Quarta-feira, 9 de Julho de 1975

De manhã encontrei a irmã da Odília, apressada como quem traz notícias que preferia não carregar. Disse-me que a Dila estava doente. A frase ficou ali, suspensa entre nós, e eu limitei-me a desejar-lhe as melhoras — demasiado depressa, quase com medo de mostrar o que me atravessava o peito.

Ela seguiu caminho e eu fiquei parado por breves segundos, como se o chão tivesse abrandado. Depois saí, não para ir a lado nenhum em particular, mas para me perder um pouco pelas ruas e vielas, deixando os pensamentos correrem à frente dos meus passos. A bicicleta veio comigo apenas como um pretexto, uma forma de me mover enquanto a preocupação se tornava companheira silenciosa. Não procurava destino; procurava sossego. E não encontrei nenhum.

A tarde foi isso: um vaguear sem mapa, cada esquina a fazer-me lembrar a ausência dela, cada rua a parecer-me longa demais para quem só queria vê-la sorrir e saber que estava bem.

À noite, o mundo assentou. Jantei e, num desses momentos raros, ensinei ao meu pai algumas técnicas de luta. Movimentos simples, quase inocentes, mas que nos aproximaram por uns instantes. Ele observava-me com aquela atenção discreta que não pesa, e senti que, de algum modo, havia ali um entendimento que não se diz, mas existe.

Acabei o dia a pensar que o silêncio dela fazia mais ruído do que qualquer noite inteira. É estranho como alguém pode fazer falta sem sequer ter prometido aparecer.

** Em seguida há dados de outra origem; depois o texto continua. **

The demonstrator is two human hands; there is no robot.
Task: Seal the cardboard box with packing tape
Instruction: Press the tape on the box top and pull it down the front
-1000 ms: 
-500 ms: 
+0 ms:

Agora, quando fecho o diário, percebo que a ausência dela se transformou numa presença persistente, uma sombra doce que me obriga a olhar para dentro de mim. Aprendi que o amor não se mede apenas por encontros ou palavras, mas pelo espaço que alguém ocupa no silêncio, pelas preocupações silenciosas e pelos gestos que ficam guardados na memória. Hoje senti isso mais do que nunca: o coração inquieto, o pensamento inquieto, e a certeza de que, mesmo distante, ela faz-se sentir. O mundo lá fora continuava a girar indiferente, mas aqui dentro, cada minuto sem ela era um eco de ternura e de espera. E é nessa espera que se aprende a amar.